◆ **EXERCISE AIM**: An exact transcription of the listing, without its images, is what the answer must contain.

◆ **SUPPLIED MATERIAL**:
-.-.-

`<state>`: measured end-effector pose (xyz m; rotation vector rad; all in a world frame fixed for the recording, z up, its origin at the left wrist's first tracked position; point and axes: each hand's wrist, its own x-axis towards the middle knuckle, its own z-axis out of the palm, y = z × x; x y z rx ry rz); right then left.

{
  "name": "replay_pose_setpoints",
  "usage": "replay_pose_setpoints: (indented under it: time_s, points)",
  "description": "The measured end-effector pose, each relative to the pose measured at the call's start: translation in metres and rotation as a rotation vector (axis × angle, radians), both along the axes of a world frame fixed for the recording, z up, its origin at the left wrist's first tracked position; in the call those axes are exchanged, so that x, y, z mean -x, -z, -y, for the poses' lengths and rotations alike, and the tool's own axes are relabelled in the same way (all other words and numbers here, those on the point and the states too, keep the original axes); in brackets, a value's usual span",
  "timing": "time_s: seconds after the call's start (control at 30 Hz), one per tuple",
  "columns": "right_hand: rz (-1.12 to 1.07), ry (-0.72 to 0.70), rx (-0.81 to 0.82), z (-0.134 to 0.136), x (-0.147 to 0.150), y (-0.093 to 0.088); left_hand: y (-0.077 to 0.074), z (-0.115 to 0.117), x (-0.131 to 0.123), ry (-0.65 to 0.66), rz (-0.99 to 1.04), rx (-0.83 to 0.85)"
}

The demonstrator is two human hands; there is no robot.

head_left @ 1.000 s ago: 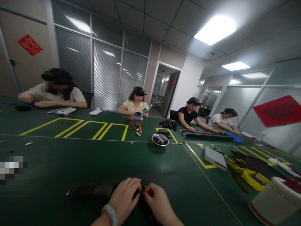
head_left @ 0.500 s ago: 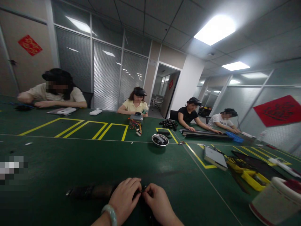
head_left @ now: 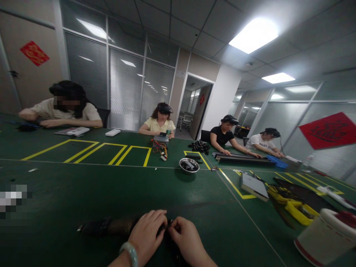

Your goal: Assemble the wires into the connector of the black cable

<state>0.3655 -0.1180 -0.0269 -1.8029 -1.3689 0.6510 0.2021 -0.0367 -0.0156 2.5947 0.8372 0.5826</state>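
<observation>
A long dark object (head_left: 111,227) lies across the near part of the green table, with a shiny tip at its left end and a brownish stretch in its middle. Over its right end rests my left hand (head_left: 148,228), a pale bracelet on the wrist, its fingers curled down around the dark material. Close beside it, my right hand (head_left: 187,234) is closed in a pinch, thumb against forefinger. Something small and dark shows between the fingertips of both hands, too small to name. Below the hands more dark material is partly hidden.
Beyond my hands stands a metal bowl (head_left: 189,165) of dark parts. To the right are a grey box (head_left: 254,186), yellow trays (head_left: 302,213) and a whitish round container (head_left: 324,235). Several people sit across the table; one holds a bottle (head_left: 168,129).
My hands and the dark object stay practically where they were. Across the table, the bottle in a person's hand has gone from tilted to upright.
</observation>
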Motion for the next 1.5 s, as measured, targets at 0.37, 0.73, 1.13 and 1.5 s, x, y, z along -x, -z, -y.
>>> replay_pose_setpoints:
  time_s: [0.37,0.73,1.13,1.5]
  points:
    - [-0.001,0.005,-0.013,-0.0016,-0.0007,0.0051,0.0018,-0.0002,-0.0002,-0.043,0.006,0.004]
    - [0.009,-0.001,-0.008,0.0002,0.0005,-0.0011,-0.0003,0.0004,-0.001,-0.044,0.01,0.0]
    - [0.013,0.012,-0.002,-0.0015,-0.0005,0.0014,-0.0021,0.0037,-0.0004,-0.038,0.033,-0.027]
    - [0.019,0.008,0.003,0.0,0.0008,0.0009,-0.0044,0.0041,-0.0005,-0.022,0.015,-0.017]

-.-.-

◆ **EXERCISE SOLUTION**:
`<state>`: measured end-effector pose (xyz m; rotation vector rad; all in a world frame fixed for the recording, z up, its origin at the left wrist's first tracked position; point and axes: each hand's wrist, its own x-axis towards the middle knuckle, its own z-axis out of the palm, y = z × x; x y z rx ry rz); right then left.

{
  "name": "replay_pose_setpoints",
  "usage": "replay_pose_setpoints: (indented under it: time_s, points)",
  "description": "The measured end-effector pose, each relative to the pose measured at the call's start: translation in metres and rotation as a rotation vector (axis × angle, radians), both along the axes of a world frame fixed for the recording, z up, its origin at the left wrist's first tracked position; in the call those axes are exchanged, so that x, y, z mean -x, -z, -y, for the poses' lengths and rotations alike, and the tool's own axes are relabelled in the same way (all other words and numbers here, those on the point and the states too, keep the original axes); in brackets, a value's usual span",
  "timing": "time_s: seconds after the call's start (control at 30 Hz), one per tuple",
  "columns": "right_hand: rz (-1.12 to 1.07), ry (-0.72 to 0.70), rx (-0.81 to 0.82), z (-0.134 to 0.136), x (-0.147 to 0.150), y (-0.093 to 0.088); left_hand: y (-0.077 to 0.074), z (-0.115 to 0.117), x (-0.131 to 0.123), ry (-0.65 to 0.66), rz (-0.99 to 1.04), rx (-0.83 to 0.85)"
}

The demonstrator is two human hands; there is no robot.

head_left @ 1.000 s ago: 
head_left @ 0.500 s ago: 
head_left @ now: 

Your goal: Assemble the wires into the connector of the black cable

<state>0.3655 -0.1180 -0.0269 -1.8029 -1.3689 0.6510 0.2021 -0.0367 -0.0156 2.5947 0.8372 0.5826</state>
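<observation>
A long dark object (head_left: 111,227) lies across the near part of the green table, with a shiny tip at its left end and a brownish stretch in its middle. Over its right end rests my left hand (head_left: 148,228), a pale bracelet on the wrist, its fingers curled down around the dark material. Close beside it, my right hand (head_left: 187,234) is closed in a pinch, thumb against forefinger. Something small and dark shows between the fingertips of both hands, too small to name. Below the hands more dark material is partly hidden.
Beyond my hands stands a metal bowl (head_left: 189,165) of dark parts. To the right are a grey box (head_left: 254,186), yellow trays (head_left: 302,213) and a whitish round container (head_left: 324,235). Several people sit across the table; one holds a bottle (head_left: 168,129).
My hands and the dark object stay practically where they were. Across the table, the bottle in a person's hand has gone from tilted to upright.
</observation>
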Motion for the next 1.5 s, as measured, targets at 0.37, 0.73, 1.13 and 1.5 s, x, y, z along -x, -z, -y.
>>> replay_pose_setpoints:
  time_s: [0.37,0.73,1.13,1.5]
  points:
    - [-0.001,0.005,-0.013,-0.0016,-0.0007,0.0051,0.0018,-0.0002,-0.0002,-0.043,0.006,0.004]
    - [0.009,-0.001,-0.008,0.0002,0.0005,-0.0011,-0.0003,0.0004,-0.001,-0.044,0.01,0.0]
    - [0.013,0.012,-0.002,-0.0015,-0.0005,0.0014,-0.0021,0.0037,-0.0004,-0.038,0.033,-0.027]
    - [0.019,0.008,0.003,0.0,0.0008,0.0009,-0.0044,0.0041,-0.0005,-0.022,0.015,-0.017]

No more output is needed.